- [Task goal]: Since pictures are not wanted in the copy, output only the rest of each record exactly.

- [Entries shown]:
========================================
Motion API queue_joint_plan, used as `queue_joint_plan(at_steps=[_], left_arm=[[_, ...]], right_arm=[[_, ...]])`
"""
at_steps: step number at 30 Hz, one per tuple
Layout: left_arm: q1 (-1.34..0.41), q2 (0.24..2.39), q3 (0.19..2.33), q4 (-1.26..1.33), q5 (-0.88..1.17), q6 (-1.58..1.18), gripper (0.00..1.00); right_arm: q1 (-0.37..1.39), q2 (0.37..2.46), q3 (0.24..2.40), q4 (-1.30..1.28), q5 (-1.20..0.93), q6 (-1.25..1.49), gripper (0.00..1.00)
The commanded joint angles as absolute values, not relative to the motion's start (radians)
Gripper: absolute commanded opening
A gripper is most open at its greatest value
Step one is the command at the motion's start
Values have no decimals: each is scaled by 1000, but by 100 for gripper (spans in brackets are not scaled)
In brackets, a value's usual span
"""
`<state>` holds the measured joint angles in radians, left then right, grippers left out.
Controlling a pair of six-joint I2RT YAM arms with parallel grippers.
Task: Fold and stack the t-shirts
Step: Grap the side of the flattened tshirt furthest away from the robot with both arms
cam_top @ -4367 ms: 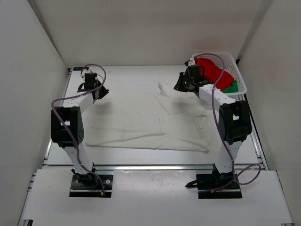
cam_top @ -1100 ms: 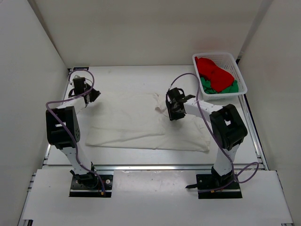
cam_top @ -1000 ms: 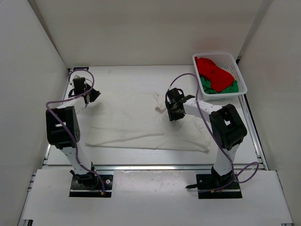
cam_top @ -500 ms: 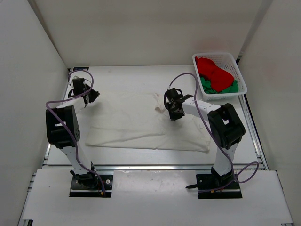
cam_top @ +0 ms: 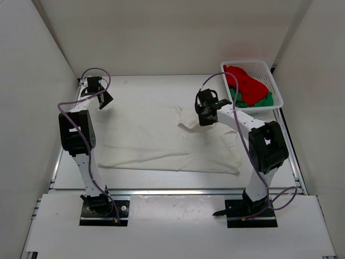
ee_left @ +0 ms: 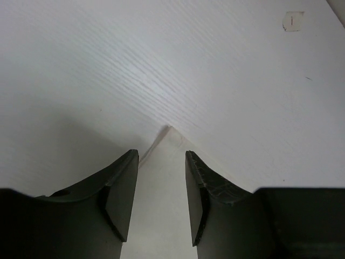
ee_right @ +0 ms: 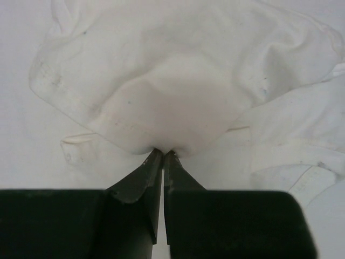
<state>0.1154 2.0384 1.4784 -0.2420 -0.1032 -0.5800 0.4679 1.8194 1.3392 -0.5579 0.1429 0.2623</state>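
Two risks stand out. The right gripper (ee_right: 163, 154) is pinched shut on a small bunch of the white t-shirt (cam_top: 156, 140), which lies spread over the table (cam_top: 145, 91). So thin a bite could slip out under pull, or drag a lower layer along and crumple the fold. The left gripper (ee_left: 160, 162) stands with jaws apart over a far-left corner of the cloth, holding nothing — if only one side lifts, the shirt will likely skew. The red t-shirt (cam_top: 245, 81) and green t-shirt (cam_top: 263, 100) lie in the white basket (cam_top: 274, 82).
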Motion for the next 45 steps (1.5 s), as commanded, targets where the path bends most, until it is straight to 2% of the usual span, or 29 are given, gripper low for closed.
queue_joint_plan(at_steps=[1, 6, 14, 16, 19, 22, 24, 26, 29, 34, 40, 42, 45], left_arm=[[88, 2103, 1610, -357, -137, -506, 51], [75, 2224, 1770, -477, -124, -498, 50], [74, 2270, 1812, -500, -135, -496, 47], [75, 2272, 1812, -497, -146, -502, 41], [69, 2272, 1809, -486, -143, -503, 25], [67, 2276, 1815, -489, -137, -505, 20], [64, 2276, 1815, -486, -127, -508, 21], [64, 2270, 1806, -482, -130, -509, 33], [63, 2272, 1795, -477, -135, -518, 44], [61, 2261, 1776, -459, -144, -523, 50], [54, 2339, 1900, -554, -126, -497, 28], [61, 2335, 1895, -548, -124, -503, 18], [63, 2313, 1850, -519, -118, -506, 9]], right_arm=[[446, 1755, 1370, -543, 124, 259, 0], [446, 1746, 1356, -534, 112, 253, 0], [425, 1706, 1316, -499, 83, 265, 0], [426, 1695, 1310, -494, 77, 264, 0], [425, 1692, 1310, -491, 69, 262, 0], [422, 1686, 1305, -488, 71, 268, 0], [416, 1678, 1305, -485, 64, 273, 0], [413, 1661, 1295, -479, 60, 275, 0], [408, 1652, 1296, -476, 58, 275, 0], [414, 1654, 1293, -479, 38, 275, 0], [414, 1638, 1292, -469, 26, 284, 0], [414, 1631, 1295, -465, 23, 284, 0], [413, 1635, 1293, -462, 28, 285, 0]])
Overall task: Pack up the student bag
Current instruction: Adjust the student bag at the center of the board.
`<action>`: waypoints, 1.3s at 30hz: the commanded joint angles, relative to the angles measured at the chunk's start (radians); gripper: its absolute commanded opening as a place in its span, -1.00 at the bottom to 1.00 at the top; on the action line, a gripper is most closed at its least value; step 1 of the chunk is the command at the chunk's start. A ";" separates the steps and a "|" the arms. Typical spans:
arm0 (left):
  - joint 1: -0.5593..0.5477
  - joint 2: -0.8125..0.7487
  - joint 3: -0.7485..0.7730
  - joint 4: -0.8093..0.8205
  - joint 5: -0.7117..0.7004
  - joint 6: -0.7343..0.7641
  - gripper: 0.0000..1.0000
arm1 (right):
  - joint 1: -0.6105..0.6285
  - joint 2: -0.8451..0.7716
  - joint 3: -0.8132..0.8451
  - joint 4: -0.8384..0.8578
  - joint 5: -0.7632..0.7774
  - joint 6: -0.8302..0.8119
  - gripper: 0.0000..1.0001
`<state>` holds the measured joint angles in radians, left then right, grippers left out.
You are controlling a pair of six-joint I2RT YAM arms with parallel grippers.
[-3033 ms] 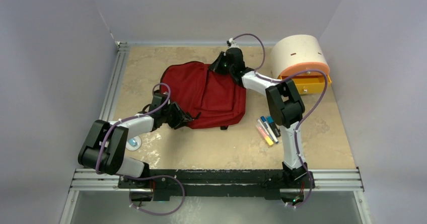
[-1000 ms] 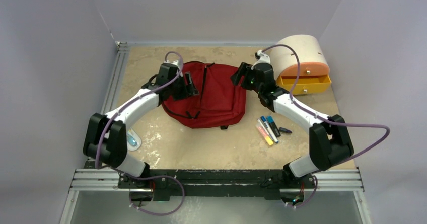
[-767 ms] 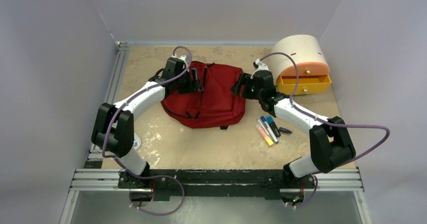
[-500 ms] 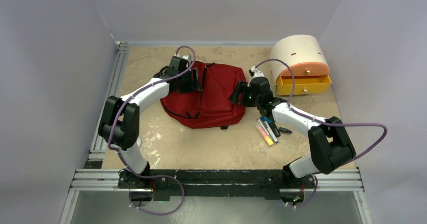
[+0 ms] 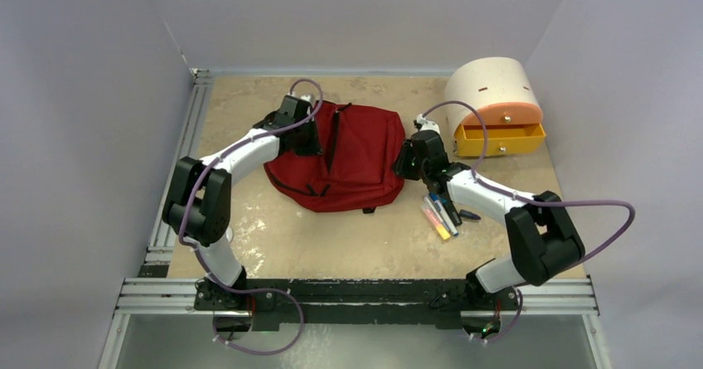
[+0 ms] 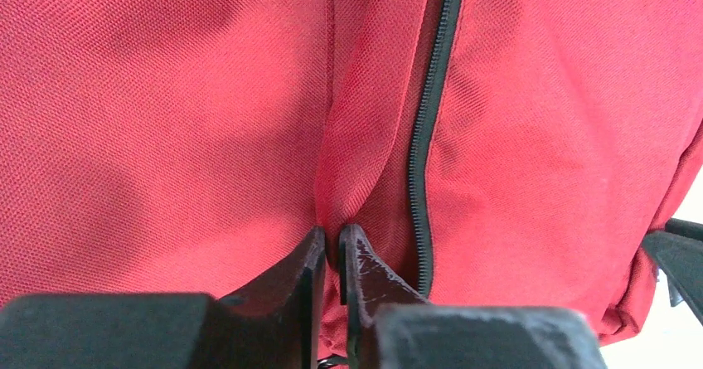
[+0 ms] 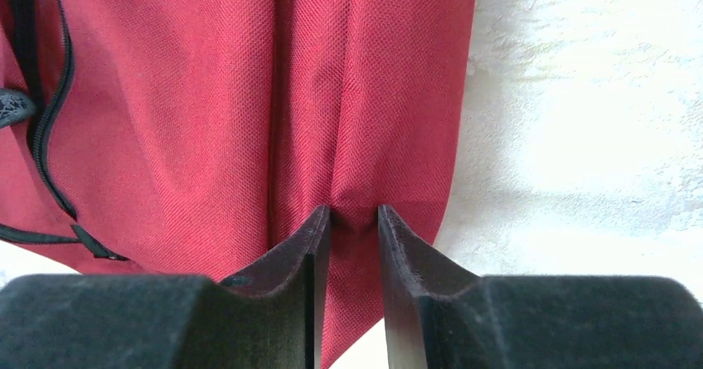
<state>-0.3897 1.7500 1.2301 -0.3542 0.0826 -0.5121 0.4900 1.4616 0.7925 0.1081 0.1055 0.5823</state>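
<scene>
- From above, the student bag (image 5: 348, 157) lies flat, near and to the left of the cream-and-orange drawer box (image 5: 496, 104).
- Left wrist: the left gripper (image 6: 333, 240), nearly closed, pinches a fold of the bag's red fabric just beside its black zipper (image 6: 427, 137).
- Right wrist: the right gripper (image 7: 355, 216), narrowly parted, pinches a fabric ridge at the bag's edge nearest the drawer box.

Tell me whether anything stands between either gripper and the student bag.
Nothing visible does. The left gripper pinches a fold of the student bag beside the black zipper, and the right gripper pinches a fold at the bag's edge next to the bare table.
</scene>
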 commanded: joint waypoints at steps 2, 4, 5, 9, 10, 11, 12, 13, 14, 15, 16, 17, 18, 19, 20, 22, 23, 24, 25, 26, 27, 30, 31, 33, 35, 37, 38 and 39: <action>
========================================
- [Exercise output]:
Motion API queue_joint_plan, used as `queue_joint_plan(at_steps=[_], left_arm=[[_, ...]], right_arm=[[_, ...]])`
"""
at_steps: step number at 30 Hz, one per tuple
Layout: left_arm: q1 (-1.34..0.41), q2 (0.24..2.39), q3 (0.19..2.33), q4 (-1.26..1.33), q5 (-0.88..1.17), q6 (-1.58..1.18), gripper (0.00..1.00); right_arm: q1 (-0.37..1.39), q2 (0.37..2.46), q3 (0.24..2.40), q4 (-1.30..1.28), q5 (-1.20..0.93), q6 (-1.25..1.49), gripper (0.00..1.00)
The commanded joint angles as absolute values, not relative to the motion's start (radians)
Gripper: absolute commanded opening
A gripper is most open at its greatest value
Step one is the command at the motion's start
Values have no decimals: each is scaled by 1000, but by 100 for gripper (spans in brackets are not scaled)
In brackets, a value's usual span
"""
`<state>` holds the measured joint angles in radians, left then right, grippers left out.
Controlling a pair of six-joint I2RT YAM arms with parallel grippers.
Task: Fold and stack the t-shirts
Step: Grap the side of the flattened tshirt furthest away from the robot with both arms
cam_top @ -4367 ms: 
cam_top @ -1100 ms: 
cam_top @ -1000 ms: 
cam_top @ -500 ms: 
cam_top @ +0 ms: 
ee_left @ +0 ms: 
ee_right @ +0 ms: 
<state>0.1154 2.0384 1.4784 -0.2420 -0.1032 -0.5800 0.4679 1.8194 1.3392 -0.5579 0.1429 0.2623</state>
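Two risks stand out. The right gripper (ee_right: 163, 154) is pinched shut on a small bunch of the white t-shirt (cam_top: 156, 140), which lies spread over the table (cam_top: 145, 91). So thin a bite could slip out under pull, or drag a lower layer along and crumple the fold. The left gripper (ee_left: 160, 162) stands with jaws apart over a far-left corner of the cloth, holding nothing — if only one side lifts, the shirt will likely skew. The red t-shirt (cam_top: 245, 81) and green t-shirt (cam_top: 263, 100) lie in the white basket (cam_top: 274, 82).
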Motion for the next 45 steps (1.5 s), as commanded, targets where the path bends most, until it is straight to 2% of the usual span, or 29 are given, gripper low for closed.
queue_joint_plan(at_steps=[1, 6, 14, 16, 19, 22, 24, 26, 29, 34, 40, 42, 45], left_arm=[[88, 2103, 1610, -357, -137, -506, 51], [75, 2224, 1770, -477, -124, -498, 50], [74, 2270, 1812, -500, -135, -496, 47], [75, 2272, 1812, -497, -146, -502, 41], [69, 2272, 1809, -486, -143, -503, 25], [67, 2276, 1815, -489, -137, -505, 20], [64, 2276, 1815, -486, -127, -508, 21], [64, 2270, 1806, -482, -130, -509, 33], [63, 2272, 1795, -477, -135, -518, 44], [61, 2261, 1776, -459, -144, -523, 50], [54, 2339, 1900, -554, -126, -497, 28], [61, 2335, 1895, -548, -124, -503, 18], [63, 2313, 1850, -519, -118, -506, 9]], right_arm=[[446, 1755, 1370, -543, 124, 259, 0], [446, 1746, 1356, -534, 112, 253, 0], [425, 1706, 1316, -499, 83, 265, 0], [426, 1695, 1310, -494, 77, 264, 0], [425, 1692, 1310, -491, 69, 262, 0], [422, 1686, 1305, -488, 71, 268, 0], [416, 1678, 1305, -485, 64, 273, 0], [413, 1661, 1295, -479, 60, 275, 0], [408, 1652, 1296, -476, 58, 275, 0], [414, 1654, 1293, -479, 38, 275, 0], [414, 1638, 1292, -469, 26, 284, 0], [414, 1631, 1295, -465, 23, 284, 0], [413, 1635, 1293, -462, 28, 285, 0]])
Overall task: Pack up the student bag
Current instruction: Adjust the student bag at the center of the board.
`<action>`: waypoints, 1.3s at 30hz: the commanded joint angles, relative to the angles measured at the chunk's start (radians); gripper: its absolute commanded opening as a place in its span, -1.00 at the bottom to 1.00 at the top; on the action line, a gripper is most closed at its least value; step 1 of the chunk is the command at the chunk's start. A ";" separates the steps and a "|" the arms. Typical spans:
arm0 (left):
  - joint 1: -0.5593..0.5477
  - joint 2: -0.8125..0.7487
  - joint 3: -0.7485..0.7730
  - joint 4: -0.8093..0.8205
  - joint 5: -0.7117..0.7004
  - joint 6: -0.7343..0.7641
  - gripper: 0.0000..1.0000
arm1 (right):
  - joint 1: -0.6105..0.6285
  - joint 2: -0.8451..0.7716
  - joint 3: -0.8132..0.8451
  - joint 4: -0.8384..0.8578
  - joint 5: -0.7632..0.7774
  - joint 6: -0.8302..0.8119
  - gripper: 0.0000..1.0001
`<state>` holds the measured joint angles in radians, left then right, grippers left out.
You are controlling a pair of six-joint I2RT YAM arms with parallel grippers.
[-3033 ms] 
[-1000 ms] 
[-767 ms] 
[-500 ms] 
[+0 ms] 
[+0 ms] 
[+0 ms] 
<state>-0.3897 1.7500 1.2301 -0.3542 0.0826 -0.5121 0.4900 1.4616 0.7925 0.1081 0.1055 0.5823</state>
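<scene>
- From above, the student bag (image 5: 348, 157) lies flat, near and to the left of the cream-and-orange drawer box (image 5: 496, 104).
- Left wrist: the left gripper (image 6: 333, 240), nearly closed, pinches a fold of the bag's red fabric just beside its black zipper (image 6: 427, 137).
- Right wrist: the right gripper (image 7: 355, 216), narrowly parted, pinches a fabric ridge at the bag's edge nearest the drawer box.

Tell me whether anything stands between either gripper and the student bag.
Nothing visible does. The left gripper pinches a fold of the student bag beside the black zipper, and the right gripper pinches a fold at the bag's edge next to the bare table.
</scene>
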 commanded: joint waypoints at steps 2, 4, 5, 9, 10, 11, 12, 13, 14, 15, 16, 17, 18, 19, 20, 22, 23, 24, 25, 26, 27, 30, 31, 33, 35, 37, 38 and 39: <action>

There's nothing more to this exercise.